Sun 4 Jul 2010
HULBERT FOOTNER – Sinfully Rich. Harper & Brothers, hardcover, 1940. Reprinted as a Philadelphia Inquirer “Gold Seal Novel”: August 3, 1941. Hardcover reprint: Books Inc., 1944. British edition: Collins Crime Club, hc, 1940.
Hulbert Footner was a Canadian-American writer who, nearing the age of forty, began publishing mystery tales about the time World War One ended.
He soon made a good name for himself in the field, particularly with his tales of an early female detective, Madame Rosika Storey. (Madame Storey is who he is remembered for today, when he is remembered.)

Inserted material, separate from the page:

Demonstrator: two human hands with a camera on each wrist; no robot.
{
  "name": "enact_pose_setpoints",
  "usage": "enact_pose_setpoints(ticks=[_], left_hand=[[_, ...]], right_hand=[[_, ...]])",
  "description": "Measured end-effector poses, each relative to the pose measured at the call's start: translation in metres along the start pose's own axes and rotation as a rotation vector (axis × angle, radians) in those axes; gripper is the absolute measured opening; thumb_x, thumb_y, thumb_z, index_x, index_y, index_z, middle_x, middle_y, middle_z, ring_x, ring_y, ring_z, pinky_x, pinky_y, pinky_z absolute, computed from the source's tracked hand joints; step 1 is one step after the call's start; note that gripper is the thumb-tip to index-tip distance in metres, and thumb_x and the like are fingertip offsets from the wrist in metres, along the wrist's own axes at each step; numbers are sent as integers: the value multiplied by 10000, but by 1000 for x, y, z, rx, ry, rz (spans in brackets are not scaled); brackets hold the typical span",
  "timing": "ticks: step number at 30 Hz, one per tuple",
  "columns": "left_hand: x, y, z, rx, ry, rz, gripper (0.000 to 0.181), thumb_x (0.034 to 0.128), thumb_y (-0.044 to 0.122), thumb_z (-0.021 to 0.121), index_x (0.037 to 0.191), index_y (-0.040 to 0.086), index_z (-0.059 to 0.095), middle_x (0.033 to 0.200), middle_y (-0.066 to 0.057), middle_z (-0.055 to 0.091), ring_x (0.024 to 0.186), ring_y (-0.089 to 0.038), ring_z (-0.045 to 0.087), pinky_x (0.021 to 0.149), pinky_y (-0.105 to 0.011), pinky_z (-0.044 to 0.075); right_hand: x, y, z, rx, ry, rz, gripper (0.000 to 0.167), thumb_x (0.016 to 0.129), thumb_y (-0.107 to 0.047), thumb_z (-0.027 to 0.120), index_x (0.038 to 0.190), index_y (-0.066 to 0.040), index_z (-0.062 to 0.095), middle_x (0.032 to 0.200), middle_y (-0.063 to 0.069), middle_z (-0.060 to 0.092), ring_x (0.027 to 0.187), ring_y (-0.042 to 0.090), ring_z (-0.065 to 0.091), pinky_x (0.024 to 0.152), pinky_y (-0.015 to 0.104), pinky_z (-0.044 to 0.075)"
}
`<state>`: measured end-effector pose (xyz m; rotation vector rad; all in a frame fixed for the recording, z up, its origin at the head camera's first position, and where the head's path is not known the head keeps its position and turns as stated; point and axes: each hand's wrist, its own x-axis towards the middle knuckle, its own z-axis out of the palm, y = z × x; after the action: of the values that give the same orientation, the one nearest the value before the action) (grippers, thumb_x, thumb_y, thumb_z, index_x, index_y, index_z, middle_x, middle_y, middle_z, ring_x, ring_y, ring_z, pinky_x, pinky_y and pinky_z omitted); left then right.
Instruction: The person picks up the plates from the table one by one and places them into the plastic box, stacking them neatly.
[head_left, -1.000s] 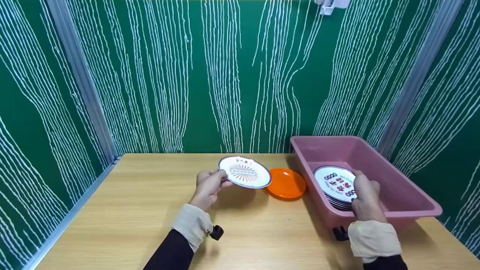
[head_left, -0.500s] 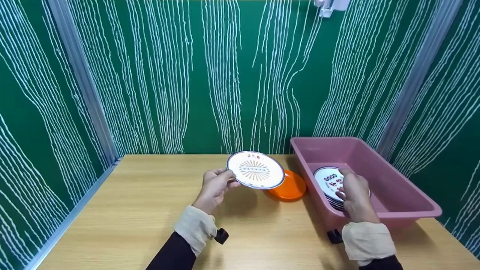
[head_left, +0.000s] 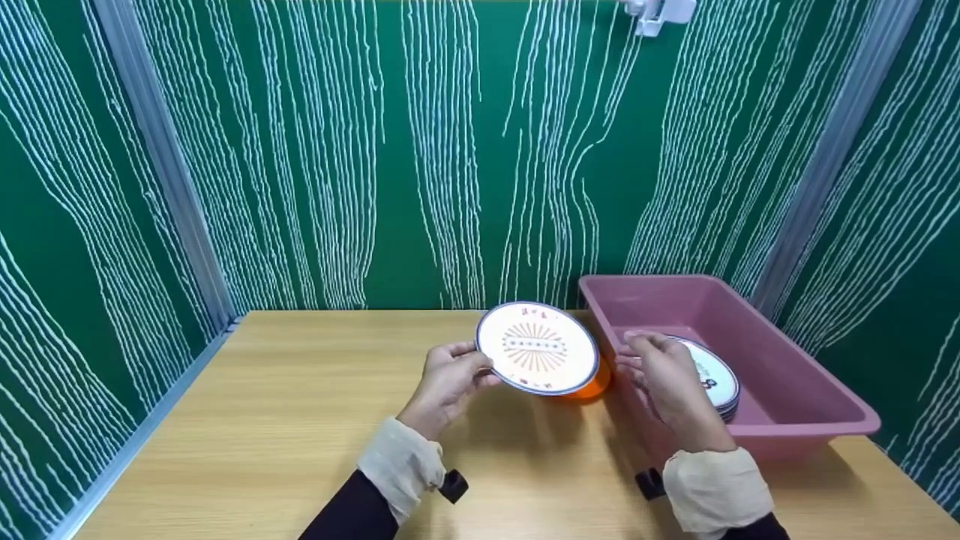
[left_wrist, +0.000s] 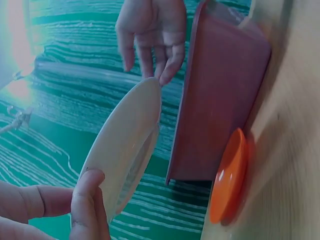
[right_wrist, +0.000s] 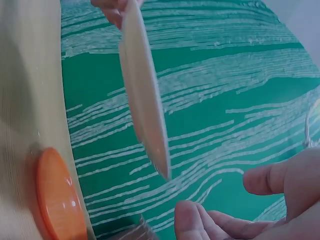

Many of his novels and stories are more accurately characterized as thrillers; and even his tales of putative detection seem more “mystery” than detection, with the author not paying scrupulous attention to the fair play concept (allowing the reader the chance to solve the mystery for him/herself through deciphering clues fairly provided by the author).
Still, Footner’s works often have “zip” and are entertaining enough, just not necessarily mentally over-rigorous. A good example of his style is one of his later works, Sinfully Rich (1940).
In Sinfully Rich, a sixty-seven year old millionaire’s widow who has been living it up in New York City smart society after the death of her tightfisted husband is found dead after a big night, all her jewels missing.
The police and medical examiners think she died naturally and then was robbed, but ace journalist Mike Speedon (who is to inherit a modest sum of $100,000 dollars from the “old dame”) shows the experts what for (journalists — what don’t they know?). He proves the millionairess was murdered (disappointingly so, as the putatively amazing murder method is taken lock, stock and barrel from Dorothy L. Sayers and Unnatural Death, published a dozen years earlier).
In the classical British manner there is are two wills, a missing nephew, a dubious lawyer, a scheming gigolo and household full of suspicious employees and servants (personal secretary, personal maid, first housemaid, butler and “second man”).
What more could a mystery fan ask for? Well, a more clever plot, perhaps, but maybe that is being uncharitable on my part. There were many, many mystery novels published in those days, and one cannot reasonably expect sheer brilliance from all of them.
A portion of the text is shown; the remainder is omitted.